In the latest episode of Nextcast, Watts talks about how his team is trying to make trip planning fun again by taking email out of the equation. He also talks about a side project he’s working on to get more women and minorities engaged in computer science; why it’s so much easier to get a startup going these days; and how Gatherball survived its first business pivot.

Paul Watts CEO of GatherBall on Nextcast from Nextcast on Vimeo.

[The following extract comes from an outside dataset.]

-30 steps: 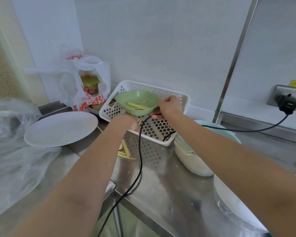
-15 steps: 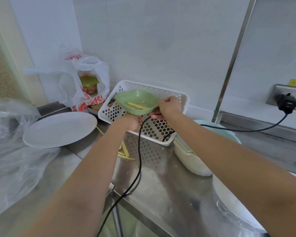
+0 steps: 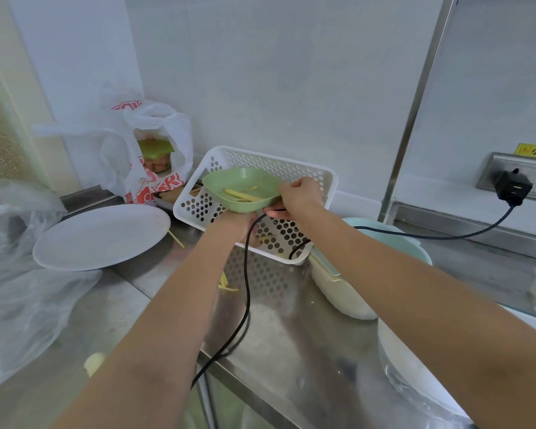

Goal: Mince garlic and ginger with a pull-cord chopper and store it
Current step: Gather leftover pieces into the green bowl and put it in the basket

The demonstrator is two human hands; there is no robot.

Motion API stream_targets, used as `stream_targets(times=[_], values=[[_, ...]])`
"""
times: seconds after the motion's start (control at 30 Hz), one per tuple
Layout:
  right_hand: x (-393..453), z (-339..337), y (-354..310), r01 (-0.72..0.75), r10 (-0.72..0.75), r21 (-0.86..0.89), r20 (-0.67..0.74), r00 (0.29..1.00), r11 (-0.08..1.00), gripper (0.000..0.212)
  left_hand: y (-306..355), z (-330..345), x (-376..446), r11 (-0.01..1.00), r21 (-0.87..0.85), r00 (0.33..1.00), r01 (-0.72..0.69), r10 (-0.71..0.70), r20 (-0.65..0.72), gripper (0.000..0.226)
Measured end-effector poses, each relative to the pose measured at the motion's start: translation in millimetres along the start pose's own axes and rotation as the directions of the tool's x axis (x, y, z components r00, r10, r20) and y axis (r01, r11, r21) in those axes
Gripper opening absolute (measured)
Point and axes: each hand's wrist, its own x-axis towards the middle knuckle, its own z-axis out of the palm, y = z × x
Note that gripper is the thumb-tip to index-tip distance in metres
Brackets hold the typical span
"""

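A stainless-steel counter (image 3: 279, 345) stood against a white wall. The right hand (image 3: 297, 196) gripped the right rim of a green dish (image 3: 242, 188) holding pale strips (image 3: 242, 196), over a white perforated basket (image 3: 291, 178). The left hand (image 3: 239, 222) supported the dish from beneath; its fingers were hidden, so its grip could not be told. A black cable (image 3: 246, 292) crossed the counter between the forearms, lying against the basket's front. A white plate (image 3: 101, 236) lay to the left, beside a printed plastic bag (image 3: 136, 144); a pale tub (image 3: 347, 289) stood to the right. No pull-cord chopper could be identified.
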Motion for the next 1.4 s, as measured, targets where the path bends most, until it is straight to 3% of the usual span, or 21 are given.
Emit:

  • Even though Watts entered college as a philosophy student, he figured out that computer science was more of his speed. “It turns out, I knew as much, if not more, than the computer science majors,” Watts says of his time The University of Illinois at Urbana-Champaign.
  • After leaving a position at Microsoft in 2000, Watts entered the startup world. One of his first projects was building a smartphone for teens, but he eventually shifted “from atoms to bits” and traded building hardware for building software.
  • Gatherball wasn’t always the visual travel-planning guide that it is today. The first incarnation of the product wasn’t bringing in numbers like the team had hoped it would. “We had to thoroughly change the direction,” Watts says, explaining that it was a struggle to give up on an idea the team loved.
  • “It’s time to pivot when experiments reach diminishing returns.” That’s the lesson Watts and his team learned while trying to save their original product idea. “We started talking to people and asking what we could do,” he adds. Brainstorming led them to create their new product, Gatherball.
  • “Startups are much, much easier now,” Watts says. But the challenge: “It encourages you to be humble and to continue to think,” he says. “I learn something new every day.”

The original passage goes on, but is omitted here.